Friday, June 17, 2016

Day 307: The Tagore–Gandhi Debate on Matters of Truth and Untruth



At one level, the debate between Gandhi and Tagore was about a disparate set of issues. These included Gandhi’s equation of spinning with swaraj/freedom, the non-cooperation movement and the associated boycott of educational institutions, swadeshi and the burning of foreign cloth, and the possibilities of martyrdom in Gandhi’s practice of fasting. However, it is possible that Tagore’s exchanges with Gandhi did not constitute a set of disconnected arguments. These arguments could be interpreted as Tagore’s efforts to articulate his insights about the possibilities of untruth in Gandhi’s conception of the proper means to the truth/satya. One can argue that the debate took place because as a litterateur, Tagore had a deeper understanding of the myriad possibilities of self-deception and sources of untruth that could envelop an individual life and search for truth. He recognized that disguised forms of self-assertion (individual/collective) could obstruct the rigorous purity of Gandhi’s efforts to overcome untruth by moral self-rule/swarajya. On Tagore’s view, self-assertions in the guise of self-mastery would only confirm an individual and society in a life pervaded by all kinds of untruth.

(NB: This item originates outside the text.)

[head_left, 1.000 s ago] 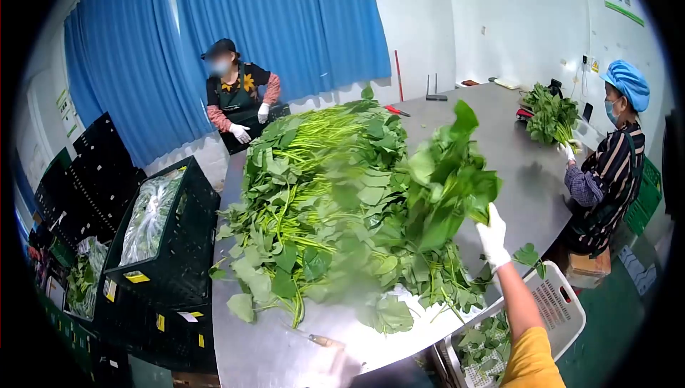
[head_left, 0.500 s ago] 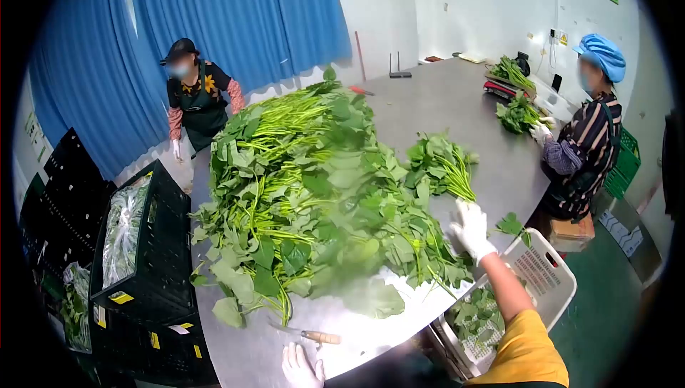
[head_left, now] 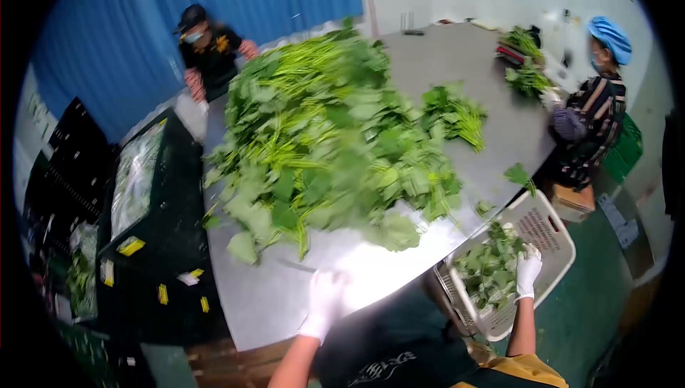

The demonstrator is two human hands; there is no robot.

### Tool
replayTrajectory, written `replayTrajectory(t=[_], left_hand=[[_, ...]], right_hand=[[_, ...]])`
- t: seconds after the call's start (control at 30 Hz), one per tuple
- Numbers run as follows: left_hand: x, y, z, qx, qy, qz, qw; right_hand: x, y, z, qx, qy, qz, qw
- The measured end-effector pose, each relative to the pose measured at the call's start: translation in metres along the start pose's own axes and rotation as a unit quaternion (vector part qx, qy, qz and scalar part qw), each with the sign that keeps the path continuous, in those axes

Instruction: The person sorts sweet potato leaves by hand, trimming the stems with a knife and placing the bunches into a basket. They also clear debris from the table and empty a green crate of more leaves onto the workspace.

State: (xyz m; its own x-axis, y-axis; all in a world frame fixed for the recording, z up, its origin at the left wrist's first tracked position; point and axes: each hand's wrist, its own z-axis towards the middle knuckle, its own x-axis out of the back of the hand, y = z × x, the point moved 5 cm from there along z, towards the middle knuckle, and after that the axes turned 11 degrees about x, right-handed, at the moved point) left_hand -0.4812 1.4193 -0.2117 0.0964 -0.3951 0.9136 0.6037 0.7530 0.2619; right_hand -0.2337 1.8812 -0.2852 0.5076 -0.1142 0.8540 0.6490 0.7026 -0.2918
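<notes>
My left hand point(head_left: 328, 302), white-gloved and blurred, lies over the handle end of a knife point(head_left: 296, 266) on the metal table. The blade shows to its left; the fingers are too smeared to tell whether they grip. My right hand point(head_left: 529, 271), also gloved, is down inside the white plastic basket point(head_left: 549, 224), its fingers curled against loose leafy greens point(head_left: 489, 263). A large heap of leafy green stems point(head_left: 314, 138) covers much of the table point(head_left: 414, 59). A smaller bunch point(head_left: 457, 117) lies to the heap's right.
Dark crates point(head_left: 178, 188) with bagged greens point(head_left: 135, 174) stand at the left. One co-worker point(head_left: 214, 52) is behind the heap. Another co-worker point(head_left: 592, 117) at the far right has a gloved hand by a bunch point(head_left: 528, 79). A loose sprig point(head_left: 519, 176) lies near the table edge.
My right hand has moved from beside the small bunch down into the basket. My left hand has come forward over the knife handle. The view has tilted downward.
</notes>
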Motion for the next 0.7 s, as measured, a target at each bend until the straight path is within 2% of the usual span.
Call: replayTrajectory(t=[0.07, 0.1, 0.17, 0.2, 0.27, 0.3, 0.33, 0.37, 0.4, 0.43, 0.47, 0.53, 0.57, 0.6, 0.63, 0.67, 0.7], left_hand=[[0.004, 0.000, -0.001, -0.014, -0.015, -0.019, 1.000], [0.006, -0.002, -0.001, 0.003, -0.014, -0.013, 1.000], [0.009, -0.004, -0.004, 0.013, -0.016, -0.138, 0.990], [0.007, -0.009, -0.009, 0.018, -0.016, -0.139, 0.990], [-0.001, -0.014, -0.017, 0.009, -0.067, -0.082, 0.994], [0.008, -0.017, -0.019, 0.039, -0.066, -0.231, 0.970], [0.010, -0.022, -0.026, 0.044, -0.062, -0.231, 0.970], [0.014, -0.026, -0.037, 0.000, -0.012, -0.088, 0.996], [0.018, -0.028, -0.046, -0.045, 0.036, 0.058, 0.997], [0.021, -0.032, -0.052, -0.041, 0.036, 0.060, 0.997], [0.026, -0.040, -0.057, -0.001, 0.042, 0.073, 0.996], [0.026, -0.049, -0.067, 0.045, 0.054, 0.092, 0.993], [0.020, -0.056, -0.074, 0.085, 0.077, 0.090, 0.989], [0.014, -0.063, -0.080, 0.122, 0.101, 0.086, 0.984], [0.009, -0.068, -0.084, 0.139, 0.099, 0.032, 0.985], [0.013, -0.066, -0.082, 0.140, 0.101, 0.034, 0.984], [0.020, -0.066, -0.083, 0.165, 0.140, 0.025, 0.976]], right_hand=[[0.013, -0.077, -0.002, 0.080, 0.073, 0.115, 0.987], [0.021, -0.125, 0.001, 0.148, 0.077, 0.137, 0.976], [0.014, -0.200, -0.001, 0.220, 0.049, 0.198, 0.954], [0.011, -0.240, 0.000, 0.233, -0.022, 0.285, 0.929], [0.018, -0.315, -0.014, 0.377, 0.009, 0.273, 0.885], [0.003, -0.341, -0.017, 0.412, -0.041, 0.336, 0.846], [-0.011, -0.363, -0.023, 0.446, -0.086, 0.329, 0.828], [-0.012, -0.390, -0.028, 0.456, -0.150, 0.301, 0.824], [-0.022, -0.412, -0.035, 0.484, -0.211, 0.263, 0.808], [-0.049, -0.426, -0.045, 0.454, -0.203, 0.363, 0.788], [-0.065, -0.445, -0.052, 0.395, -0.257, 0.464, 0.750], [-0.080, -0.488, -0.057, 0.394, -0.262, 0.473, 0.743], [-0.098, -0.505, -0.059, 0.207, -0.406, 0.530, 0.715], [-0.111, -0.512, -0.069, 0.009, -0.527, 0.553, 0.646], [-0.121, -0.518, -0.070, 0.012, -0.528, 0.554, 0.644], [-0.132, -0.527, -0.071, 0.003, -0.519, 0.590, 0.619], [-0.142, -0.532, -0.072, -0.005, -0.509, 0.623, 0.594]])
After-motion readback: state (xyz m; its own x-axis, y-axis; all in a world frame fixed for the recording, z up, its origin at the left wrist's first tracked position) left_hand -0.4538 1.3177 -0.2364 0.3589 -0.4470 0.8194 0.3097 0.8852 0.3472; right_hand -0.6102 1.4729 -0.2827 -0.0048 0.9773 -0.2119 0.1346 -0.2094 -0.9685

Tagore argued that the various forms of individual self-denial advocated by Gandhi—in the moral life, in the cult of the nation and in asceticism—could in themselves be insidious forms of self-interest. Gandhi’s efforts at overcoming an assertive sense of self in swaraj as moral self-mastery and home rule could in itself be a deceptive form of self-love and thereby become an obstruction to the truth. For Tagore, it was on account of the “egoistic self” that “our friendships become exclusive, our families selfish and inhospitable, and our nations insular and aggressively inimical to other races”. As brought out in Chap. 3 of this book, Gandhi and Tagore thought that truth was both a cognitive and an experiential notion. Tagore (like Gandhi) believed that truth described an individual’s state of being which reflected her progressive awareness of how things really were in the world independently of self-/ego-driven projects. In Tagore’s understanding, deceptions caused by self-assertion could obstruct an individual’s progress to truth and such deceptions would lead an individual into both untruth and a loss of freedom.

In this context it can be philosophically useful to read the Gandhi–Tagore debate, not only in terms of the actual exchanges between them, but also as informed by the plays and novels Tagore wrote at the time he was engaged in writing letters to Gandhi. For it was in his novels and plays that Tagore explored (at his best) the possibilities of untruth (or of insidious sorts of ego-driven self-love) that he saw in Gandhi’s methods to overcome untruth.
This chapter and the next reconstruct the debate between Gandhi and Tagore as being primarily about the difficult nature of untruth and the proper means to become established in a state of truth qua freedom or swaraj. While the present chapter reconstructs Tagore’s arguments about the possibilities of untruth in Gandhian movements and methods, the next puts together Tagore’s alternative understanding of the nature of freedom/swaraj. It is necessary to anticipate in brief the arguments of Chap. 5 here. For Tagore’s understanding of individual freedom as primarily the freedom to reason influenced his conception of the proper means to the truth. This understanding put him at some intellectual distance from Gandhi.

4.1 The Relationship Between Individual Freedom, Reason and Rationality

Tagore thought about individual freedom primarily as a freedom in the mind that is as a freedom to reason. During the debate with Gandhi he argued that an individual’s freedom to think was the chief means of experiencing truth and becoming free of deceptions. Tagore’s objection to the national movement organized under Gandhi was precisely, that the assumption into a homogenized self, denied the individual a right to reason and to differ from others.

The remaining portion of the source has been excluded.